Activity =
Retype word for word the stretch of entries below from the line that has "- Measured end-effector" through the line that has "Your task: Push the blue", and omit the pictures.

(Stored entries)

--

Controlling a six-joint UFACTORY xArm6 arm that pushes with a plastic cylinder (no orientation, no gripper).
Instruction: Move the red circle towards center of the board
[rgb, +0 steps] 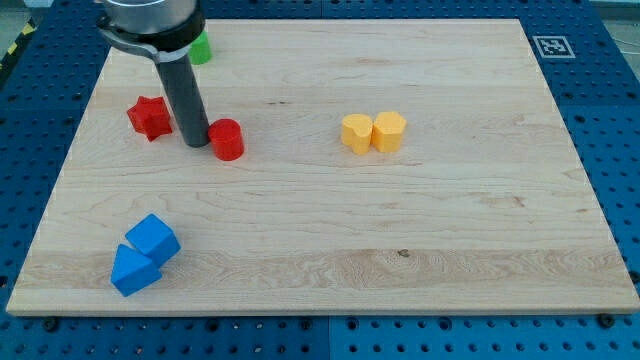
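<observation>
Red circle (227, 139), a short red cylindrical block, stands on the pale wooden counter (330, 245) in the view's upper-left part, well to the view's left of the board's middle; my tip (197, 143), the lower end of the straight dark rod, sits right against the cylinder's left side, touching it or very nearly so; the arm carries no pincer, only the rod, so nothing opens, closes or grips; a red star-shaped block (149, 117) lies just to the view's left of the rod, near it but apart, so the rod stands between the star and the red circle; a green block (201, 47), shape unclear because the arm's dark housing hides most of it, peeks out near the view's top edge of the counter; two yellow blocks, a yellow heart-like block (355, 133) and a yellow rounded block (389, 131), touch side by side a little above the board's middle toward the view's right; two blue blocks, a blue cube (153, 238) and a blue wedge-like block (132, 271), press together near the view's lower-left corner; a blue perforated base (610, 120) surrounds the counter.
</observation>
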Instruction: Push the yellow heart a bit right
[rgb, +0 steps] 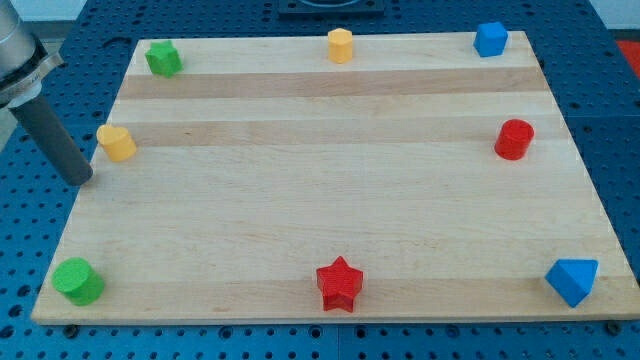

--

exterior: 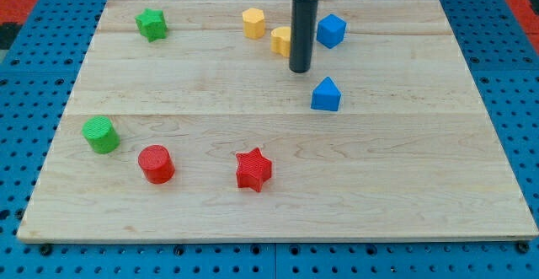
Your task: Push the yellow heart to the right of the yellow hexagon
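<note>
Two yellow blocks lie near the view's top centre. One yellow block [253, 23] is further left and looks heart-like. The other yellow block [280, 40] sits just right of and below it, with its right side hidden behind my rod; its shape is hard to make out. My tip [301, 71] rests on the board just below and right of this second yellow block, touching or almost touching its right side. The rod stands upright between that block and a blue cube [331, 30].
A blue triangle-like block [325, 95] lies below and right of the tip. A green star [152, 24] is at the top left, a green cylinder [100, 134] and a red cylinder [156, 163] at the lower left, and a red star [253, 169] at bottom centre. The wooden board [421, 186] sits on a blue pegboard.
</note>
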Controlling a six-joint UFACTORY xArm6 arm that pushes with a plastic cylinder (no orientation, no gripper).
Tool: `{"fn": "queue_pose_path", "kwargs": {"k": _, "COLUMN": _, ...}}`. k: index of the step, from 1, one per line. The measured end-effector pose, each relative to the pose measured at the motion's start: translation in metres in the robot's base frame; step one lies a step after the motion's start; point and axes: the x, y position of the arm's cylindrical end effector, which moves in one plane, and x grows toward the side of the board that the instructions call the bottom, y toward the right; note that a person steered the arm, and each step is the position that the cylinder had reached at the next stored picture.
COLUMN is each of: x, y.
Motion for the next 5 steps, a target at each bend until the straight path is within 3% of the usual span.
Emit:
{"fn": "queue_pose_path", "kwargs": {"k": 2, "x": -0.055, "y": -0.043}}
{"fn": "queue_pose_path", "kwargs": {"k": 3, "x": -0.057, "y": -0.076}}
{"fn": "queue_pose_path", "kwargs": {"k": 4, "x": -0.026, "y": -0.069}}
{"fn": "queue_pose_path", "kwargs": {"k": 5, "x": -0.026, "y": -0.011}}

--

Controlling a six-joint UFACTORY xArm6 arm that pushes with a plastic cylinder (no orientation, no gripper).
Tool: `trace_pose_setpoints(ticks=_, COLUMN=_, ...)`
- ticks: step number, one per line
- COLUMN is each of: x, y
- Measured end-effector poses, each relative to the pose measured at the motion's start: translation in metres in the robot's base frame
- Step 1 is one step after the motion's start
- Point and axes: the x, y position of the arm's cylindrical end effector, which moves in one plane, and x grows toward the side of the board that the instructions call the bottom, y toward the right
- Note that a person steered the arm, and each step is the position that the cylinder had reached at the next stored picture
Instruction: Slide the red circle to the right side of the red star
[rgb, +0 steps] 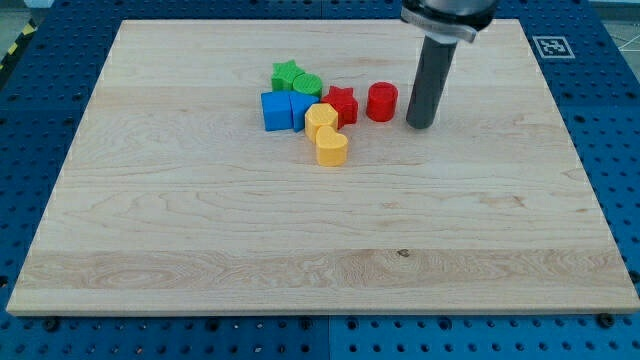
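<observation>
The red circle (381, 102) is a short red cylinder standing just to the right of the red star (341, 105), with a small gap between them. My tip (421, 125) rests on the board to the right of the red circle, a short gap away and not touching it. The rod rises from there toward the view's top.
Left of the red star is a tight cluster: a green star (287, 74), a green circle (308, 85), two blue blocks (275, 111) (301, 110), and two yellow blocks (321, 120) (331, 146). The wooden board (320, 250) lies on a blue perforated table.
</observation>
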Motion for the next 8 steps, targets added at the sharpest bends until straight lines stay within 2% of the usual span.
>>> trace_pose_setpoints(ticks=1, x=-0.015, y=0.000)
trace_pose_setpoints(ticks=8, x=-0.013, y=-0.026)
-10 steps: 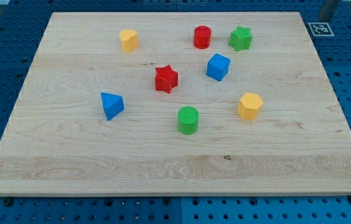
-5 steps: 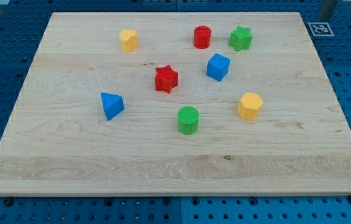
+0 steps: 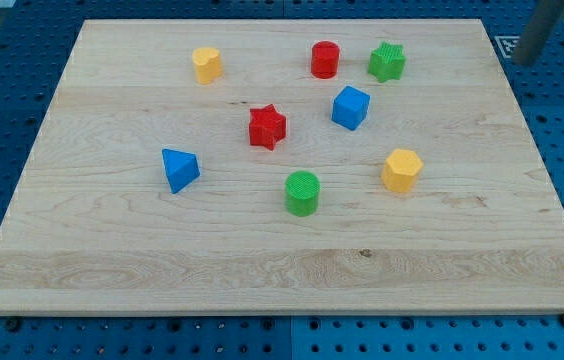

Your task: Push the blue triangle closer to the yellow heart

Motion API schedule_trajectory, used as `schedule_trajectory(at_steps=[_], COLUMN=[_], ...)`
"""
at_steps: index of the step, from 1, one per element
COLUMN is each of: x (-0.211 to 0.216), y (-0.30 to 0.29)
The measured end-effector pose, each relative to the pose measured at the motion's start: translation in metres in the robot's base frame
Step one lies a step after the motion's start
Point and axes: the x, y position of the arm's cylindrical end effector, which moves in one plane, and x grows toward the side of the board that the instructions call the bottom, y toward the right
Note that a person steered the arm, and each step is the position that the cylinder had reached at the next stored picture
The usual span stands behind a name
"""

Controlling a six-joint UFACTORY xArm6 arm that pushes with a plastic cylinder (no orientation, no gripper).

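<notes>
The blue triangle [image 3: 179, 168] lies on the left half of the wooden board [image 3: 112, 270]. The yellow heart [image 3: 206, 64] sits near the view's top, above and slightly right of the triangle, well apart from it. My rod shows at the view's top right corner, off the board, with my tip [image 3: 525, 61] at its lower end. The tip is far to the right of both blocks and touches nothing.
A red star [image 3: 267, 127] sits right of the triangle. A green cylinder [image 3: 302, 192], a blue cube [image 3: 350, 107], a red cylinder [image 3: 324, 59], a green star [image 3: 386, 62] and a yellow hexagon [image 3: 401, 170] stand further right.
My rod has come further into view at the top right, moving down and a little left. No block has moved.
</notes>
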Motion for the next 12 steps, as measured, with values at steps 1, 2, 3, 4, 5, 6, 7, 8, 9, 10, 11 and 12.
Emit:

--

Response to this exercise =
- Measured end-effector poses, each relative to the pose measured at the motion's start: translation in metres in the robot's base frame
- Step 1 is one step after the motion's start
- Point and axes: the x, y position of the arm's cylindrical end effector, which moves in one plane, and x grows toward the side of the board that the instructions call the bottom, y toward the right
- Note that a person steered the arm, and each step is the position that the cylinder had reached at the next stored picture
Instruction: Slide the red circle to the right side of the red star
[rgb, +0 steps] 
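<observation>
The red circle (381, 102) is a short red cylinder standing just to the right of the red star (341, 105), with a small gap between them. My tip (421, 125) rests on the board to the right of the red circle, a short gap away and not touching it. The rod rises from there toward the view's top.
Left of the red star is a tight cluster: a green star (287, 74), a green circle (308, 85), two blue blocks (275, 111) (301, 110), and two yellow blocks (321, 120) (331, 146). The wooden board (320, 250) lies on a blue perforated table.
</observation>
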Motion for the next 8 steps, targets added at the sharpest bends until straight lines stay within 2% of the usual span.
>>> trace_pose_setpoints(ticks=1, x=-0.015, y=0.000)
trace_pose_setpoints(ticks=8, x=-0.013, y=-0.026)
-10 steps: 
-5 steps: 
+0 steps: 

Your task: Push the blue triangle closer to the yellow heart

The exercise concludes with that.